Non ci saranno conseguenze politiche: dopo un interim di qualche giorno, il presidente del Consiglio sceglierà il nuovo ministro per le Infrastrutture e i Trasporti dopo le dimissioni di Maurizio Lupi. Di certo, precisa Matteo Renzi poche ore dopo l’informativa di Lupi alla Camera, “siamo liberi di non farci dettare le decisioni dalla magistratura: le indagini non comportano di per sé decisioni di natura politica”. Un modo di pensare diverso dallo stesso Lupi che a Montecitorio aveva appena finito di dire di non aver allontanato Ercole Incalza dalla guida della struttura tecnica di missione per le grandi opere proprio perché il superburocrate era uscito indenne dalle 14 inchieste a cui era stato sottoposto finora. 

Il capo del governo ha tenuto a precisare che è “diversa la decisione di un ministro, che non è indagato, che decide di fare un passo indietro”. Le dimissioni di Lupi sono state “mosse da motivazioni di opportunità politica“. Ma “noi siamo davvero garantisti e sottolineiamo che non può bastare un avviso di garanzia per chiedere le dimissioni di qualcuno”. Una risposta che può valere doppio: sottolineare, certo, che nel caso di Lupi l’avviso di garanzia non c’è, ma anche che non basta nel caso dei sottosegretari del Pd sotto inchiesta che in queste ore stanno “agitando” gli esponenti del Nuovo Centrodestra. Renzi definisce comunque quella di Lupi “una scelta politica degna, di sensibilità, giusta e con motivazioni che capisco bene”.

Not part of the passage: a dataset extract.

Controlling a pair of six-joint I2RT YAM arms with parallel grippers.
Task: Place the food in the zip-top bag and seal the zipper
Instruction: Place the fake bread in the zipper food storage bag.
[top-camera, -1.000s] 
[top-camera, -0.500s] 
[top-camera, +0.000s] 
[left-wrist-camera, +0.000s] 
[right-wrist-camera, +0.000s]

Sul successore Renzi va cauto: “Le valutazioni sui nomi dei ministri si fanno davanti al capo dello Stato. Ci vuole un solido rispetto delle istituzioni anche su questo”. In particolare i giornalisti che lo hanno seguito al Consiglio europeo avevano fatto il nome del presidente dell’Autorità anticorruzione Raffaele Cantone. Ma il presidente del Consiglio ha sottolineato di aver seguito questa linea di riserbo “già sulla sostituzione di Mogherini“. Il capo dell’esecutivo ha precisato di aver preso accordi con il presidente della Repubblica Sergio Mattarella per un incontro lunedì 24.

Quanto alle inchieste, tuttavia, Renzi ha precisato che “gli italiani non devono avere paura, timori se vengono fuori delle indagini. Le indagini devono rispettare, come accade quasi sempre, tutte le regole previste sulla custodia cautelare e sugli strumenti di indagine, ma è positivo che ci siano, per la straordinaria percentuale di opere pubbliche e private a rischio corruzione. Spero che le indagini non solo continuino ma che ce ne siano molte di più“. Piuttosto “per combattere la corruzione bisogna semplificare: rendere più semplice il codice degli appalti, evitare un eccesso di burocrazia ed eliminare in partenza tutte le complicazioni burocratiche, che sono numerosissime. Lo stiamo facendo con la riforma della Pubblica amministrazione, ma anche con la riorganizzazione del sistema giudiziario. E’ una grande sfida che va avanti”. Non la pensava così, certamente, uno dei protagonisti dell’inchiesta, Giulio Burchi, manager di diverse aziende che si occupano di infrastrutture (prima ai vertici di Italferr, poi di Metropolitana Milanese, attualmente ad di A4 Holding, tra i 51 indagati dell’inchiesta sulle grandi opere: “I soldi che ho guadagnato a stare in questo Paese di merda deregolarizzato… Non li avrei mai guadagnati in Inghilterra o in America”.